El 27 de febrero de 2004, un vecino de Gijón arrendó una vivienda de su propiedad, situada en La Calzada, por un periodo de un año. La pareja de inquilinos quiso abonar la totalidad del alquiler, que ascendía a 5.800 euros por los doce meses. A finales de marzo, una oficina inmobiliaria de Lugones recibió la llamada de un hombre que quería vender el mismo piso, por el que pedía 80.000 euros.

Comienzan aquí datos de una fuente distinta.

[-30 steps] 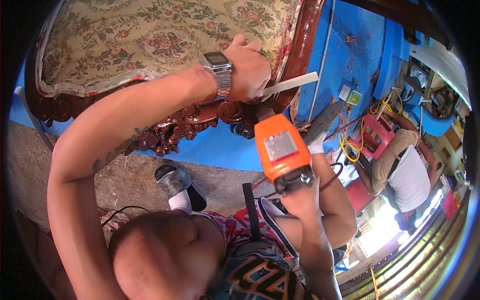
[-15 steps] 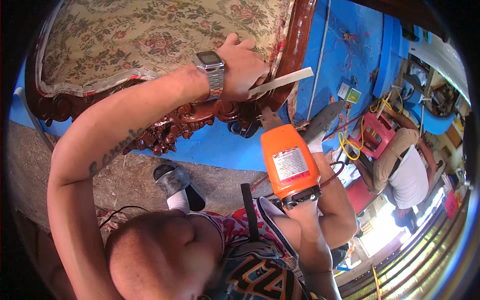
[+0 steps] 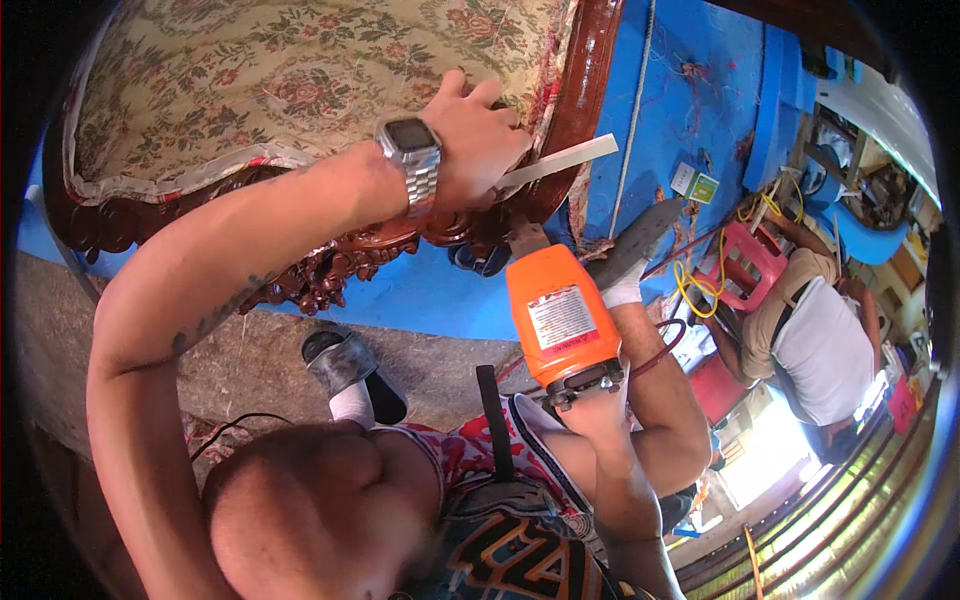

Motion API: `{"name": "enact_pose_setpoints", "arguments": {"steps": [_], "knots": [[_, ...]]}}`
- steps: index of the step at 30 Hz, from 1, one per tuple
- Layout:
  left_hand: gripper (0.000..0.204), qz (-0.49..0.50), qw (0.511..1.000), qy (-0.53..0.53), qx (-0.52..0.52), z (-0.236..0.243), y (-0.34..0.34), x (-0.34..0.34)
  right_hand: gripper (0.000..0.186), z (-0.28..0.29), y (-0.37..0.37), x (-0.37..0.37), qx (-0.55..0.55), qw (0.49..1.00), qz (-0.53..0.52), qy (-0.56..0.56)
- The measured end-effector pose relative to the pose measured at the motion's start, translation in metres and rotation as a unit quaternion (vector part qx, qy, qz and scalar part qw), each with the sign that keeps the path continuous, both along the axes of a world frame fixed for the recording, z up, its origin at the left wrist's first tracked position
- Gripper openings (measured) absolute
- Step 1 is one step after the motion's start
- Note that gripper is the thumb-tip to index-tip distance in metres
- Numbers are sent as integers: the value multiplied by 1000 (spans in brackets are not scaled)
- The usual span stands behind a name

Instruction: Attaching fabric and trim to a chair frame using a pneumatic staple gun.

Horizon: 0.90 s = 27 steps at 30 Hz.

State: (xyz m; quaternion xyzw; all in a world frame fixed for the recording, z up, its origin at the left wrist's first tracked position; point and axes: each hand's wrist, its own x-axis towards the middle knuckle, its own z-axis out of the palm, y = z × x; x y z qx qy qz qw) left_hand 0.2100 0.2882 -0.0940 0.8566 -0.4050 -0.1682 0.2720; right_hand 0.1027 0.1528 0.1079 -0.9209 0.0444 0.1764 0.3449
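A carved dark-red wooden frame (image 3: 575, 85) holds floral upholstery (image 3: 300, 80) with a pale edging. My left hand (image 3: 470, 135), with a steel-banded watch, rests on its lower right corner, fingers bent over the fabric and closed on a pale flat strip (image 3: 570, 157) that sticks out to the right. My right hand (image 3: 590, 405) grips an orange power tool (image 3: 555, 300); its metal front reaches the carved rail just below my left hand, and I cannot tell whether it touches. The tool's grip is hidden under its body.
A blue surface (image 3: 680, 110) surrounds the frame, carrying a cord and a small green-white box (image 3: 692, 183). At right are a pink stool (image 3: 745, 260), yellow hose (image 3: 698, 282) and another person (image 3: 820, 350) bending over. My sandalled foot (image 3: 350, 370) is on concrete below.
My left hand and the strip have shifted slightly leftward along the frame. The orange tool has shifted slightly and tilted. The other person at right has moved a little.
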Motion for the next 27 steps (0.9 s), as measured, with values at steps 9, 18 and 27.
{"name": "enact_pose_setpoints", "arguments": {"steps": [9, 18, 27], "knots": [[20, 57, 987, 132, -69, 4, -14, 15, 44, -12, -29, -28, -70, 996, 53, -27], [15, 61, 990, 113, -62, -6, -12, 14, 54, -58, -76, -65, -87, 988, 129, 10], [12, 51, 990, 110, -71, -15, -11, 13, 78, -48, -89, -35, -137, 976, 153, 70]]}}
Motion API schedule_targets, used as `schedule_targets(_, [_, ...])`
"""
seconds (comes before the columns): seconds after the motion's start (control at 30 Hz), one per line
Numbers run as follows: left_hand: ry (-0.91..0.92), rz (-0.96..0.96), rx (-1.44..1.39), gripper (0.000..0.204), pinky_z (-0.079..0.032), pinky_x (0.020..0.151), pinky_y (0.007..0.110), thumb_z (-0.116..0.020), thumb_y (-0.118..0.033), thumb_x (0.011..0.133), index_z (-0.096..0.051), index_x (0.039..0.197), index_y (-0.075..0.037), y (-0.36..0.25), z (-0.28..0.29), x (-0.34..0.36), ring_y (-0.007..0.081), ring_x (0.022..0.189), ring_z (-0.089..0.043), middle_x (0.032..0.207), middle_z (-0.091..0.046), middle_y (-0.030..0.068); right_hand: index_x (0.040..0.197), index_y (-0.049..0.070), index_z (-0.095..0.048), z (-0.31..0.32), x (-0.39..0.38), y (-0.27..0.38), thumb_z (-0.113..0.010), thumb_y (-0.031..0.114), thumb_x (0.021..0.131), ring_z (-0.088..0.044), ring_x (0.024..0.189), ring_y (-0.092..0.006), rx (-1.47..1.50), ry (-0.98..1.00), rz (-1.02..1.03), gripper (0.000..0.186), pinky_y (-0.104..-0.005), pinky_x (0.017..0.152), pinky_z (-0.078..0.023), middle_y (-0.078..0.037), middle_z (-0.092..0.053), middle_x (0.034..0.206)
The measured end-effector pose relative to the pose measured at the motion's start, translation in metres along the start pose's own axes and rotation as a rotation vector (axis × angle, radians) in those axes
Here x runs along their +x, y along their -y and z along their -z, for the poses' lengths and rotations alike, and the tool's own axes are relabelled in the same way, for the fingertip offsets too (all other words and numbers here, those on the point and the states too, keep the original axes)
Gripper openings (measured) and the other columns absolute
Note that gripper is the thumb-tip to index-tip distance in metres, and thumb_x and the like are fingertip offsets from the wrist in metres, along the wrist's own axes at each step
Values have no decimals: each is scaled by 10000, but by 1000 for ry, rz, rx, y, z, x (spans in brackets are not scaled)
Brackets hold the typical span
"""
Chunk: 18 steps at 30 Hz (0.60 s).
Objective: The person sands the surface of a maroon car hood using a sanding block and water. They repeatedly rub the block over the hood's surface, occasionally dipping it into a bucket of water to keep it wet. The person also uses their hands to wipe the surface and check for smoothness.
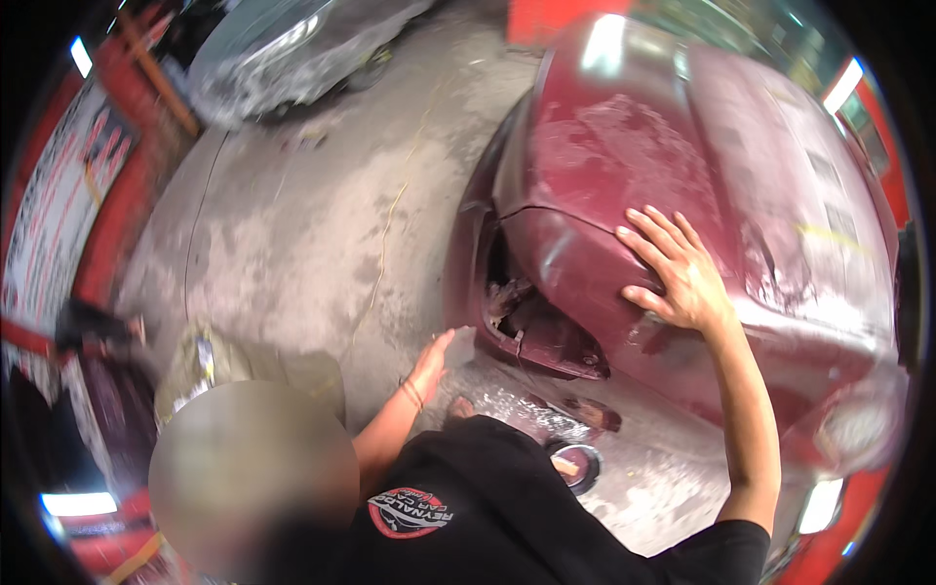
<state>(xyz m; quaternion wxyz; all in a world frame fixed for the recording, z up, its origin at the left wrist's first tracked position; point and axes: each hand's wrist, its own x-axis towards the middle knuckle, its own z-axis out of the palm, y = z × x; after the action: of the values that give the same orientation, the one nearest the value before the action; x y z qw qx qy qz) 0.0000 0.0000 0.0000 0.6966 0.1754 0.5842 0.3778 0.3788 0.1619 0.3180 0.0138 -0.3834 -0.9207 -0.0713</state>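
Observation:
A dark red car body with dull, whitish smeared patches fills the right side. My right hand lies flat on its painted panel, fingers spread, holding nothing. The panel's edge runs beside a dark opening in the bodywork, left of that hand. My left hand is low and apart from the car, near that opening. Its fingers are closed on a thin grey sheet that looks like sandpaper; the thumb side is partly hidden.
On the wet floor below the car stands a black bucket with a yellowish block in it. A plastic-covered car is at the far left. A thin cord crosses the concrete floor. Olive fabric and a blurred round patch are at lower left.

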Motion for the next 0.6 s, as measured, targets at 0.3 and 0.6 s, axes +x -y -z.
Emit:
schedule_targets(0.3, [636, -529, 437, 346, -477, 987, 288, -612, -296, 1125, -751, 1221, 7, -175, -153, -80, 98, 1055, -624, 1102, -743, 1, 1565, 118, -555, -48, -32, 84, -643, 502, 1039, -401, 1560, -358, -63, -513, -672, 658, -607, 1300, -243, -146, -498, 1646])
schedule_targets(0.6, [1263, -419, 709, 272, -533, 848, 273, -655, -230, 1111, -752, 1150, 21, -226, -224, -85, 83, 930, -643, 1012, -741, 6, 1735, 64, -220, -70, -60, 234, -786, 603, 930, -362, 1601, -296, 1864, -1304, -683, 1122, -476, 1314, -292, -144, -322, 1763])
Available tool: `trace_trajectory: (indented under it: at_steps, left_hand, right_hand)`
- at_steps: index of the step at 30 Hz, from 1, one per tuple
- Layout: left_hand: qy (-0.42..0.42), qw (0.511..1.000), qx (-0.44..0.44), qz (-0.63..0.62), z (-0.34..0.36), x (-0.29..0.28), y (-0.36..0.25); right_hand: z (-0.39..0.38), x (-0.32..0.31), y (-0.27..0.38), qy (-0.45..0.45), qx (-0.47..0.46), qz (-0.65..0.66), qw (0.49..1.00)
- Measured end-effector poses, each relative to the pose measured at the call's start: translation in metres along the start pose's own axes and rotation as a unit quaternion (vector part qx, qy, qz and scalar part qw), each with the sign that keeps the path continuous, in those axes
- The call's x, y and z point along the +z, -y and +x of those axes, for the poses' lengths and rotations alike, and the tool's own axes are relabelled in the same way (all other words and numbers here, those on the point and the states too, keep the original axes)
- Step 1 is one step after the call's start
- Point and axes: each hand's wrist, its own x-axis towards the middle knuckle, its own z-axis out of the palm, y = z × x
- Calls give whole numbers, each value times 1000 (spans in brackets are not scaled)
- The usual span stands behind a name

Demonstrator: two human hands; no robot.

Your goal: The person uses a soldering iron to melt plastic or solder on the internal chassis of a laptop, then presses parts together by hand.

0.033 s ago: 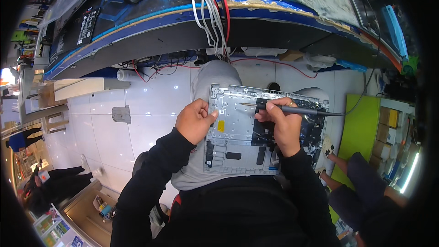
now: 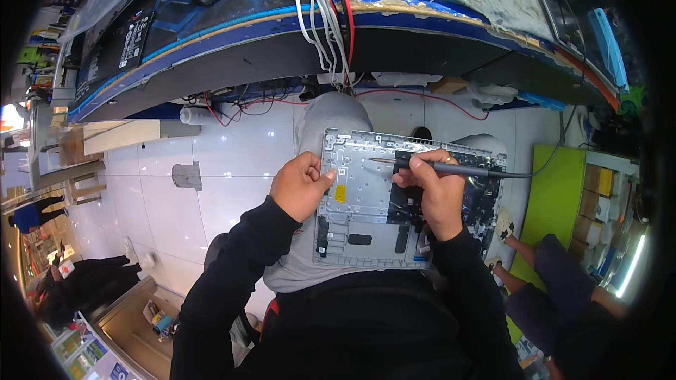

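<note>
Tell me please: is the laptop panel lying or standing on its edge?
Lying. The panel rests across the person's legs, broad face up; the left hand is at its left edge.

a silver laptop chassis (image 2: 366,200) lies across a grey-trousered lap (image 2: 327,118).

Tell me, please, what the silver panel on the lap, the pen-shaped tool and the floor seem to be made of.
Silver panel: probably metal, perhaps coated plastic; satin grey with soft highlights.
Pen-shaped tool: matte dark body without sheen, likely plastic or rubber; its slim, pale tip looks metallic.
Floor: likely glazed ceramic tile, glossy, showing reflections and joints.
</note>
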Motion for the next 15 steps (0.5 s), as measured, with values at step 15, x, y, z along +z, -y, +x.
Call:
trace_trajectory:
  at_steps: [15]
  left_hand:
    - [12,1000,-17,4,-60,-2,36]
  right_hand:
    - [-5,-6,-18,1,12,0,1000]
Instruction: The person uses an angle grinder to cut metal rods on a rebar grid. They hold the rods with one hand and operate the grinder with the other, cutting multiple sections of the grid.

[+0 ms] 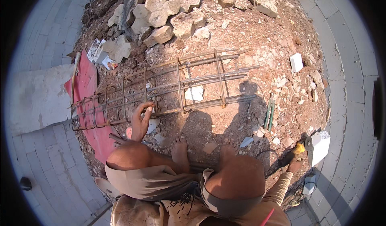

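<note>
A rusty rebar cage lies on the ground before me, long bars tied by several square stirrups. My left hand is at its near long bar, thumb and forefinger curled together beside a stirrup corner; the fingertips' exact contact is hard to see. At the lower right, my right hand is closed around an angle grinder with a yellow and black body. Its round grey disc stands beside a white block. Whether the disc touches the block cannot be told. My bare feet are between the cage and my bent knees.
Broken paving stones are heaped beyond the cage. A red sheet passes under its left end. Green-handled tool lies on the rubble to the right, below a small white block. Grey paving borders the dirt.
</note>
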The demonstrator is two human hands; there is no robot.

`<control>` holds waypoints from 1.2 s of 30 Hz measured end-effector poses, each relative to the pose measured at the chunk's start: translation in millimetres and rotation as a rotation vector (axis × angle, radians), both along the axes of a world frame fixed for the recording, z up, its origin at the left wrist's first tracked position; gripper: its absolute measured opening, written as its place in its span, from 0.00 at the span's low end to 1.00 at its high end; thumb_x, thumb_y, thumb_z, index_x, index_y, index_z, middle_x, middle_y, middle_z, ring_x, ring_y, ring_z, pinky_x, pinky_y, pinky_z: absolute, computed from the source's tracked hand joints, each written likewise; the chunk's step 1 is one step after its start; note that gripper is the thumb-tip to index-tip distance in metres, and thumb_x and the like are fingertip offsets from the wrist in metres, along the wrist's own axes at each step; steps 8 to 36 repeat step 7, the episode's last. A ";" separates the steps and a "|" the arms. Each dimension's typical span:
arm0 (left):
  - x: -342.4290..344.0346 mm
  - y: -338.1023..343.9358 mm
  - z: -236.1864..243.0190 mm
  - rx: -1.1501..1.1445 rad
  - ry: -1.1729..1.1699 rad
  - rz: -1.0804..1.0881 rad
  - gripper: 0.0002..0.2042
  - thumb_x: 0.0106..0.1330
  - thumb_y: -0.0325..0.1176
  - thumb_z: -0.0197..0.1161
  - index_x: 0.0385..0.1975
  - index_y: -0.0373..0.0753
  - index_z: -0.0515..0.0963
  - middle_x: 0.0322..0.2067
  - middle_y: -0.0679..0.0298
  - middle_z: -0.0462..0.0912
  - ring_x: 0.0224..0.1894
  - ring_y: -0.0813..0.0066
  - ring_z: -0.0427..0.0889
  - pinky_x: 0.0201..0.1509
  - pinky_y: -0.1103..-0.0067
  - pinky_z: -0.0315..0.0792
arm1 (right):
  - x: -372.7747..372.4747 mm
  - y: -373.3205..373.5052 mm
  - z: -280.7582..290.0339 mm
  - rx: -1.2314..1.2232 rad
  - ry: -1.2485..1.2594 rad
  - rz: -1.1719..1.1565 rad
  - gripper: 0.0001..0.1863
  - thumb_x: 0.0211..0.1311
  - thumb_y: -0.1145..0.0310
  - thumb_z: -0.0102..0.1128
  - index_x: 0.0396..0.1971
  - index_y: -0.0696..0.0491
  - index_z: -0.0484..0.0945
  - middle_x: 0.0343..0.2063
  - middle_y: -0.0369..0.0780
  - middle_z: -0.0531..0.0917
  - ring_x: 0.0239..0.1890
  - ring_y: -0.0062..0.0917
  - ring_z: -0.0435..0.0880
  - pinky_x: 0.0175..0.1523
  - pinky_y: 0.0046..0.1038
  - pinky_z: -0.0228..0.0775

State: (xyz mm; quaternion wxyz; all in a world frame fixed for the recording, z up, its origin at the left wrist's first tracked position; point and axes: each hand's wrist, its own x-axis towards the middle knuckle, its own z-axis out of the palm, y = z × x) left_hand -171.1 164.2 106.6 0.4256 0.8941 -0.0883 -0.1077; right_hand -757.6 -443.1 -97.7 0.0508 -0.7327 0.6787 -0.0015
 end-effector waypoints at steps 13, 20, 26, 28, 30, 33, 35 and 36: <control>-81.0 -7.1 3.9 0.206 -0.047 -0.184 0.13 0.77 0.37 0.63 0.51 0.35 0.83 0.40 0.59 0.88 0.45 0.70 0.86 0.51 0.74 0.78 | 104.9 152.6 2.2 0.545 -0.577 0.084 0.38 0.67 0.52 0.70 0.67 0.63 0.72 0.56 0.53 0.82 0.54 0.44 0.83 0.61 0.41 0.74; -81.0 -7.1 3.9 0.206 -0.047 -0.184 0.13 0.77 0.37 0.63 0.51 0.35 0.83 0.40 0.59 0.88 0.45 0.70 0.86 0.51 0.74 0.78 | 104.9 152.6 2.2 0.545 -0.577 0.084 0.38 0.67 0.52 0.70 0.67 0.63 0.72 0.56 0.53 0.82 0.54 0.44 0.83 0.61 0.41 0.74; -81.0 -7.1 3.9 0.206 -0.047 -0.184 0.13 0.77 0.37 0.63 0.51 0.35 0.83 0.40 0.59 0.88 0.45 0.70 0.86 0.51 0.74 0.78 | 104.9 152.6 2.2 0.545 -0.577 0.084 0.38 0.67 0.52 0.70 0.67 0.63 0.72 0.56 0.53 0.82 0.54 0.44 0.83 0.61 0.41 0.74; -81.0 -7.1 3.9 0.206 -0.047 -0.184 0.13 0.77 0.37 0.63 0.51 0.35 0.83 0.40 0.59 0.88 0.45 0.70 0.86 0.51 0.74 0.78 | 104.9 152.6 2.2 0.545 -0.577 0.084 0.38 0.67 0.52 0.70 0.67 0.63 0.72 0.56 0.53 0.82 0.54 0.44 0.83 0.61 0.41 0.74; -81.0 -7.1 3.9 0.206 -0.047 -0.184 0.13 0.77 0.37 0.63 0.51 0.35 0.83 0.40 0.59 0.88 0.45 0.70 0.86 0.51 0.74 0.78 | 104.9 152.6 2.2 0.545 -0.577 0.084 0.38 0.67 0.52 0.70 0.67 0.63 0.72 0.56 0.53 0.82 0.54 0.44 0.83 0.61 0.41 0.74; -81.0 -7.1 3.9 0.206 -0.047 -0.184 0.13 0.77 0.37 0.63 0.51 0.35 0.83 0.40 0.59 0.88 0.45 0.70 0.86 0.51 0.74 0.78 | 104.9 152.6 2.2 0.545 -0.577 0.084 0.38 0.67 0.52 0.70 0.67 0.63 0.72 0.56 0.53 0.82 0.54 0.44 0.83 0.61 0.41 0.74; -81.0 -7.1 3.9 0.206 -0.047 -0.184 0.13 0.77 0.37 0.63 0.51 0.35 0.83 0.40 0.59 0.88 0.45 0.70 0.86 0.51 0.74 0.78 | 104.9 152.6 2.2 0.545 -0.577 0.084 0.38 0.67 0.52 0.70 0.67 0.63 0.72 0.56 0.53 0.82 0.54 0.44 0.83 0.61 0.41 0.74; -81.0 -7.1 3.9 0.206 -0.047 -0.184 0.13 0.77 0.37 0.63 0.51 0.35 0.83 0.40 0.59 0.88 0.45 0.70 0.86 0.51 0.74 0.78 | 104.9 152.6 2.2 0.545 -0.577 0.084 0.38 0.67 0.52 0.70 0.67 0.63 0.72 0.56 0.53 0.82 0.54 0.44 0.83 0.61 0.41 0.74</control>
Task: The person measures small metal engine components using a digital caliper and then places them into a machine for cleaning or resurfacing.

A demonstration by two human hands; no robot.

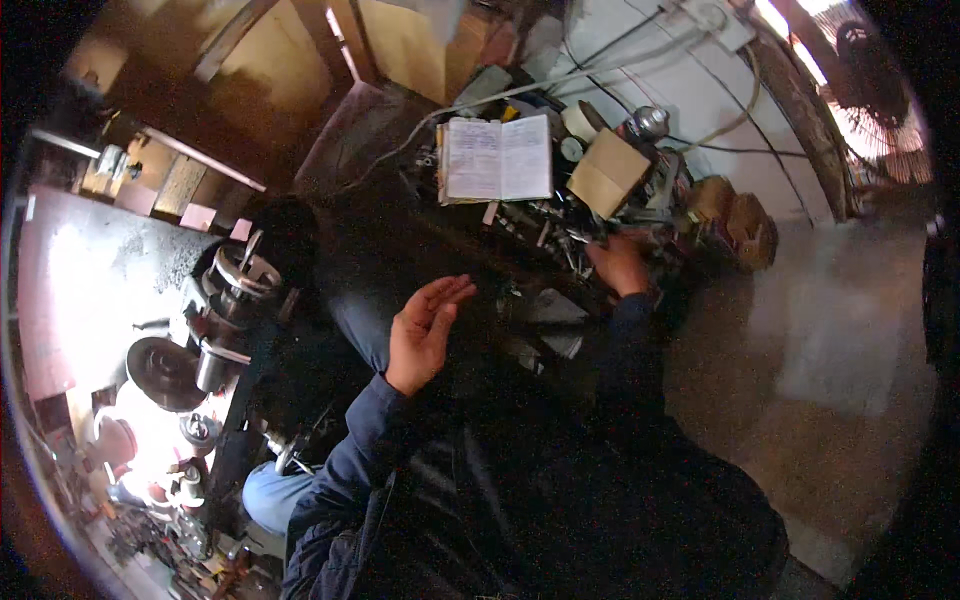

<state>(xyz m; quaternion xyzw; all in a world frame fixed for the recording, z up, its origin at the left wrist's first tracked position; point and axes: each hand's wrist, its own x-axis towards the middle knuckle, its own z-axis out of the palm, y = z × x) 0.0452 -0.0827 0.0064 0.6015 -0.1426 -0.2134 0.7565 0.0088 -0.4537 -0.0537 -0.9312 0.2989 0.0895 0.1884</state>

La venta del piso se anunció en los periódicos tres domingos del mes de abril. Una persona se interesó por la oferta y fue a ver la vivienda, acompañado por el agente comercial de la agencia. La pareja les mostró su 'hogar' con toda naturalidad y convencieron al potencial comprador, que inició los trámites para adquirir el piso. La inmobiliaria pidió informes al Registro de la Propiedad y habló con el presidente de la comunidad de vecinos. Al descubrir el engaño, informaron al verdadero dueño, defendido por el bufete Queipo y Riego abogados, que denunció los hechos en la Comisaría.